** PROBLEM DETAILS **
Give back exactly the lines from the one holding "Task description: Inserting" to the bottom of the material, both included, and nothing more. No pictures.

** RECORDED DATA **
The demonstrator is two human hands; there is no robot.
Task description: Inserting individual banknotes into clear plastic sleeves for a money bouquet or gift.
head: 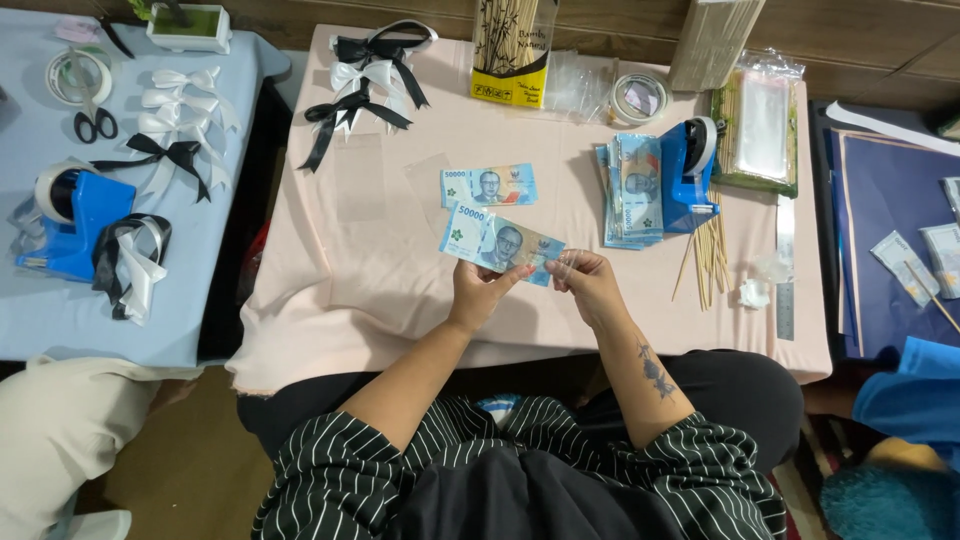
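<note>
Blue banknote [497, 242] pinched btwn both hands [480, 290], yellow-black skewer pack [512, 50] behind.

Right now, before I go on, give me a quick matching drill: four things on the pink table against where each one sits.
Things:
1. banknote in hands
2. banknote stack
3. ribbon bows
4. wooden sticks

Places:
A. far left part of the table
B. just left of the blue tape dispenser
C. held above the table's near edge
D. in front of the dispenser, loose

Pairs: 1-C, 2-B, 3-A, 4-D
</note>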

** YOUR RESPONSE **
Task description: Inserting individual banknotes into clear plastic sleeves for a money bouquet or gift.
head: 
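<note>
Blue banknote [497, 242] pinched btwn both hands [480, 290], yellow-black skewer pack [512, 50] behind.

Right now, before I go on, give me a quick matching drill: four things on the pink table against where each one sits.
Things:
1. banknote in hands
2. banknote stack
3. ribbon bows
4. wooden sticks

Places:
A. far left part of the table
B. just left of the blue tape dispenser
C. held above the table's near edge
D. in front of the dispenser, loose

Pairs: 1-C, 2-B, 3-A, 4-D
</note>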

No additional output will be given.